Working at a charity shop might sound a little dull (and yes that smell can get a bit much sometimes) but avid bargain hunters, fans of vintage fashion and textiles students may find them a treasure trove of delights. And of course volunteers often get access to all the best items first and at a discounted rate. Music and book fans might also want to consider volunteering for a couple of hours a week in Oxfam Books or Oxfam Music. There’s a story that Stuart Murdoch (of Belle and Sebastian fame) once dropped a whole box of demos and unreleased material off at the Oxfam music on Byres Road in Glasgow. And I’m guessing an eagle-eyed volunteer might have got first dibs on some of that stuff.
There are plenty of organisations out there who will happily take a considerable amount of your money for you to have a ‘volunteering experience’. We’ll not name them here as you’ve probably heard of them already. Many people feel that it’s worth spending money on a trip abroad to experience another culture, however there are other opportunities which don’t require you to save up for months in advance. We’d recommend VSO (Voluntary Service Overseas) who offer a one year volunteer placement in one of 44 developing countries.
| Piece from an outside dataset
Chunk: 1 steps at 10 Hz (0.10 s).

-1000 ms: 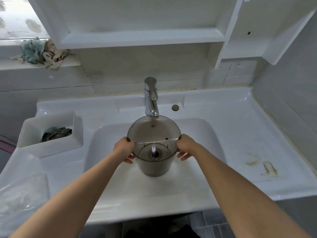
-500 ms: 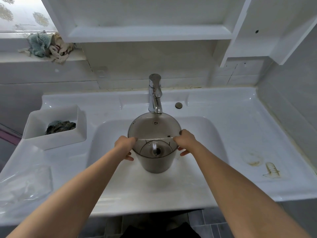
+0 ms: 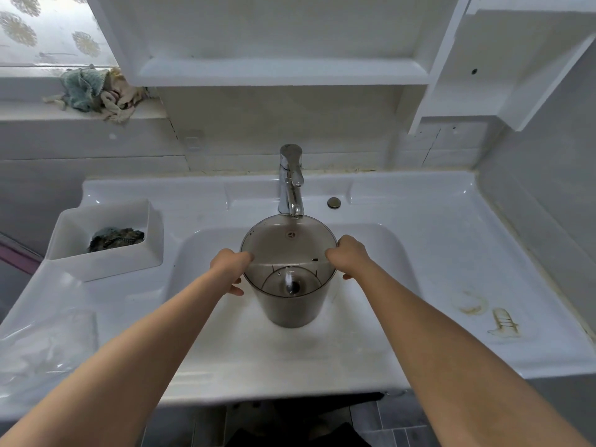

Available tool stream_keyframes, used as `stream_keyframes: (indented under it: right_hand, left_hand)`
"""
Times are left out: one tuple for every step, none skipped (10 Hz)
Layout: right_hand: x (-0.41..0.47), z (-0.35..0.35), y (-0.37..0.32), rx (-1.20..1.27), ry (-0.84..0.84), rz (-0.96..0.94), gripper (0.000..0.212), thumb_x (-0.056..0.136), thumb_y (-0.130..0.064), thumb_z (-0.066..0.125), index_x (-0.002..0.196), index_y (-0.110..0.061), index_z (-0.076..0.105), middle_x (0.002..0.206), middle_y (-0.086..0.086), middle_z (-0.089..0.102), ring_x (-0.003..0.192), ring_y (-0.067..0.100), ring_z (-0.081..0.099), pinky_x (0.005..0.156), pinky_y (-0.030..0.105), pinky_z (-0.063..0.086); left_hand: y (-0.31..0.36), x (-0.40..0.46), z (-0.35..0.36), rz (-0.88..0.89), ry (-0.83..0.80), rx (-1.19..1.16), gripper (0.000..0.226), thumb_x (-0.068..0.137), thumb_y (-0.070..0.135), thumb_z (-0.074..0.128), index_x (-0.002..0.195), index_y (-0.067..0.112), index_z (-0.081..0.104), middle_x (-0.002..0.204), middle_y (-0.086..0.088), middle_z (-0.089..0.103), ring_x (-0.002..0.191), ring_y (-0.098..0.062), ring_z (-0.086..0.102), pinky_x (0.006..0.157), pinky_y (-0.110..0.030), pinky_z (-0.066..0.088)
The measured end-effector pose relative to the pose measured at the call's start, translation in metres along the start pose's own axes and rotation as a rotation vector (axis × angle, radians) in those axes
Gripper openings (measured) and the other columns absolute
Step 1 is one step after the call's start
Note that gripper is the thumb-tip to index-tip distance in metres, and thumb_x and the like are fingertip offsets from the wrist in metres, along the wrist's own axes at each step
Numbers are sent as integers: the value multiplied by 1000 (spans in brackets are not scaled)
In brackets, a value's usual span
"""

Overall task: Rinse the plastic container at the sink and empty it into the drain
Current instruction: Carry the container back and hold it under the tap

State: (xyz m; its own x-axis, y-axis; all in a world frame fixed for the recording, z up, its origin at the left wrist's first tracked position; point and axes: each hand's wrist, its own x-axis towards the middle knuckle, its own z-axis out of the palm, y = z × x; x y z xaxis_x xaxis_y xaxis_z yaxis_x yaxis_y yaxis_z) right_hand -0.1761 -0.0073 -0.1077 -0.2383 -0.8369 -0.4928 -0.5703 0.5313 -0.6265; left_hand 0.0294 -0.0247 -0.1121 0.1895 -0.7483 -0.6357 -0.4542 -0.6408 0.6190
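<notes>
Gripping the plastic container [image 3: 290, 269] at its rim with your left hand [image 3: 230, 266] and right hand [image 3: 350, 254], you steadied it mid-frame under the faucet [image 3: 291, 182], upright over the sink [image 3: 371, 253] to catch water.

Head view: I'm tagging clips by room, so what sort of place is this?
Probably a home bathroom or washroom: a white vanity sink with a chrome tap, white shelves above, and rags on a ledge.

both bare forearms reach forward, converging. left hand [image 3: 229, 265] and right hand [image 3: 349, 255] sit level, facing each other, knuckles up, fingers curled in a closed grip on opposite rim sides.
</notes>
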Motion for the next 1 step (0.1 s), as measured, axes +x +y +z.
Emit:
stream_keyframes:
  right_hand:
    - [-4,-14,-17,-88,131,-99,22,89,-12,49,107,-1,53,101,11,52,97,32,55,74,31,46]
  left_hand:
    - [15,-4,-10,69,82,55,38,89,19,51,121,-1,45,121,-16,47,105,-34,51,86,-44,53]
They will even pay for you travel and expenses, you’ll just need to fundraise £900 before you go which they’ll even help you with. This is a great scheme for people who have a serious interest in overseas development. Don’t expect a year long holiday, do expect a genuine insight into another culture and society and the opportunity to carry out work which is hugely beneficial to a local community.
If you want to combine short-term volunteering with the chance to travel you might want to consider wwoofing. World Wide Opportunities on Organic Farms (WWOOF) (www.wwoof.org.uk) keep a list of organic farms across the world who are happy to take in volunteers. You’ll be required to work for a few hours each day on the farm (no prior experience required, although a willingness to get stuck in is) and in exchange your host will provide you with accommodation and food. And when you’re not working you can enjoy wherever it is that you find yourself – perhaps rural Tuscany or even closer to home in the Scottish Highlands.
Students these days are an apathetic bunch, so our elders tell us. Well they obviously haven’t met the members of Plane Stupid, who stand up against the aviation industry (and the impact it has on our climate) through non-violent direct action. You might remember Peter Mandleson getting gunged a little while ago, yep that was them. They’re looking to expand their student network, so if you’re passionate about stopping the expansion of the aviation industry get in touch with these guys and gals at email@example.com You’ll spot them at your freshers fair too.
You might also want to consider People and Planet, a student network that exists across the UK to campaign and raise awareness on world poverty, human rights and the environment. Look out for their events throughout term time (http://peopleandplanet.org).
Almost all campaign groups, charities and not-for-profit organisations are on the look out for volunteers, so if there is something you’re particularly passionate about it’s worth finding out more at your local branch/group and seeing how you can get involved.